What is Version Control?
Every writer has files somewhere named something like “GrantProposalDraft1-finaledited-reallyfinal,” which implies a whole sequence of versions that may or may not be saved elsewhere. Version control systems automate this process when working with computer code and keep a history of all work.
Version control is invaluable for any complex software project involving team collaboration. Consider the development of a large program like macOS. Hundreds of Apple employees in different departments, different buildings, and even different time zones simultaneously make updates, rewrite segments of code, and fix bugs. Without version control there is no way to tell who changed what and when. Changes slip through the cracks and inconsistencies compound in the code.
To a great extent, the private sector has solved this problem. If you work anywhere near software development you have likely heard of git, a free and open-source distributed version control system, and GitHub, the hosting service that lets you manage repositories.
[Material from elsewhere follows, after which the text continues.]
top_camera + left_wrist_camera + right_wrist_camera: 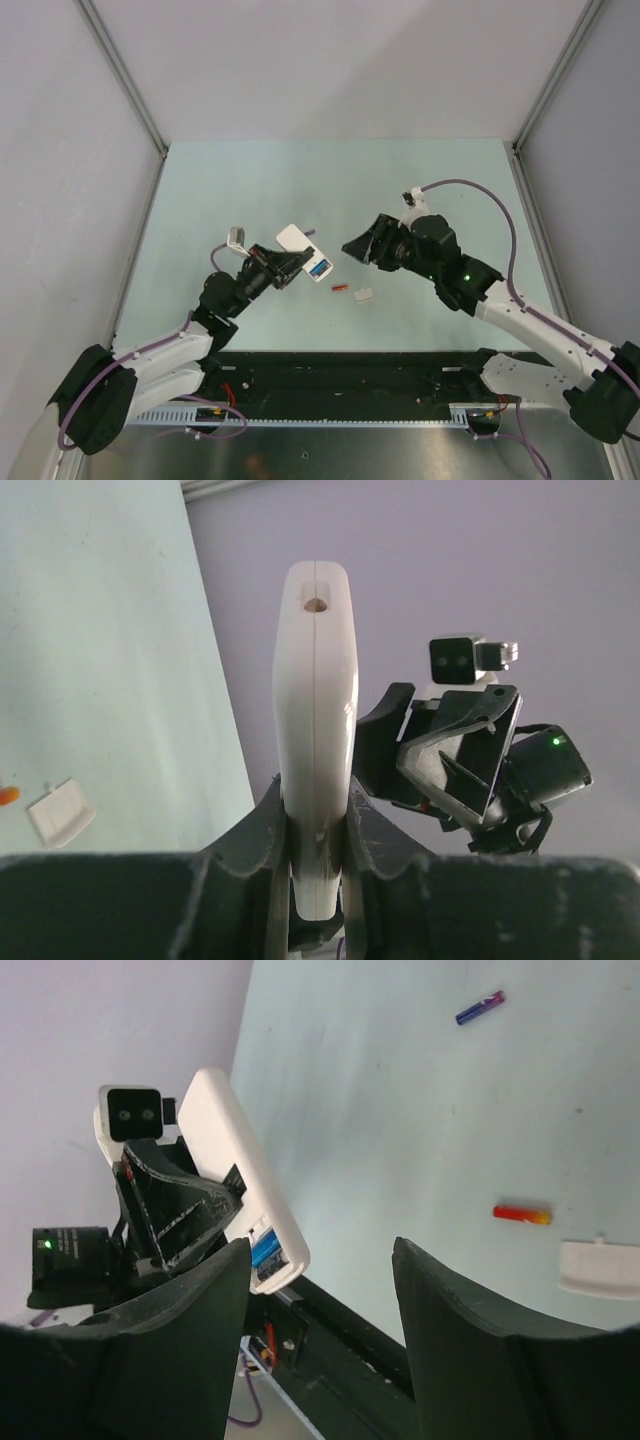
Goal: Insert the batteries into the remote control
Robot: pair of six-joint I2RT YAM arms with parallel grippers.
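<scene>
My left gripper [315,798] is shut on the remote control [315,700], holding it edge-on above the table. In the top view the remote control [298,243] shows its white back with an open compartment, and a blue battery [320,268] sits in it. The right wrist view shows that same blue battery [265,1252] at the lower end of the remote control [232,1165]. My right gripper [320,1280] stands open and empty just to the right of the remote. An orange-red battery [521,1214] and a purple battery [480,1007] lie loose on the table.
A small white cover piece [363,294] lies beside the orange-red battery [339,288] near the table's front edge. The black rail [350,370] runs along the front. Grey walls with metal posts enclose the pale green table [330,180].
</scene>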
Git was developed in 2005, and other automated version control systems pre-date it by a number of decades. But governments and legal systems have maintained their own ‘version control’ with labor-intensive processes to amendment and update law.
GitHub for Government?
When it comes to version control for legislative documents, the main questions to address are relatively straightforward. What was the law? What is the law? But it might surprise you to know that for many laws, particularly those that were recently changed, there is no current official version and no way to see a precise history of amendments over time.
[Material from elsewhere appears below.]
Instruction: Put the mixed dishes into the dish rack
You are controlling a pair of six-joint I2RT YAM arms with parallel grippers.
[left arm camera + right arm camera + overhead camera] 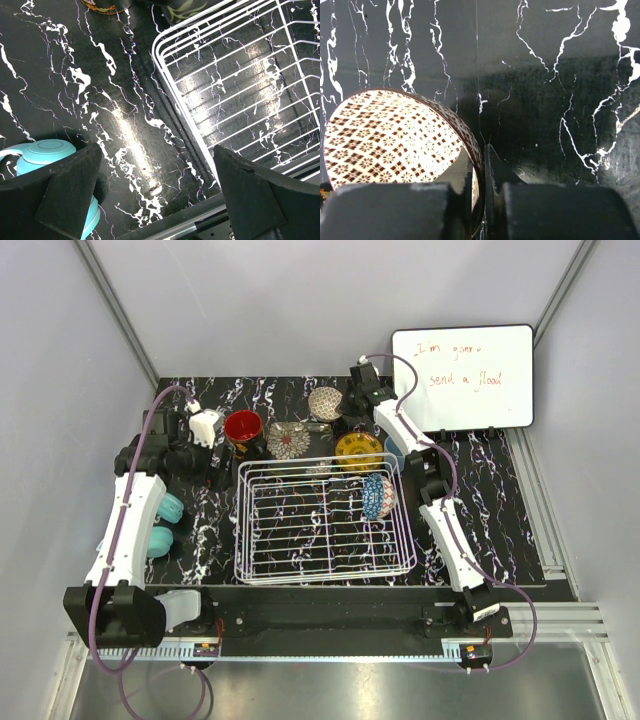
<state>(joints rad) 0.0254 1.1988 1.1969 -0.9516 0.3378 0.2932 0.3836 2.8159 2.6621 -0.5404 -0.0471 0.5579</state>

This is a big problem. In the Canadian House of Commons a lack of version control has led to embarrassing headlines: Senate debates wrong version of government bill for the second time in less than three months.
Even apart from such snafus, all legislative bodies struggle with the need to quickly understand how a proposed bill would impact existing laws, or how an amendment would change a proposed bill. Even for experienced legislators, their staffs, and policy lawyers, comparing versions of bills and laws is an arduous, manual, expensive, time-consuming process.
So, why can’t the U.S. Congress, and other legislatures, just use git? Unfortunately, there are a number of processes that make standard version control for computer code not applicable to legal documents.
- Amendments, not versions. Amendments to laws are not made as versions. Instead, you often get a single sentence with textual language like “strike,” “insert,” “remove,” or “repeal” that must be interpreted. Amendments typically explain how they would change existing laws using prose, not redlines.
- Acts, not repositories. Each law Congress passes is a new Act. New Acts are changed at many hierarchical levels by subsequent Acts. Congress does try to codify all Acts into the United States Code by passing “codification bills,” but this project is decades behind, which means many Acts have not been incorporated into the Code yet, and there is no comprehensive repository of U.S. federal law. To a programmer, that would be as if each new commit that you have changes a whole bunch of repositories in an unlimited way.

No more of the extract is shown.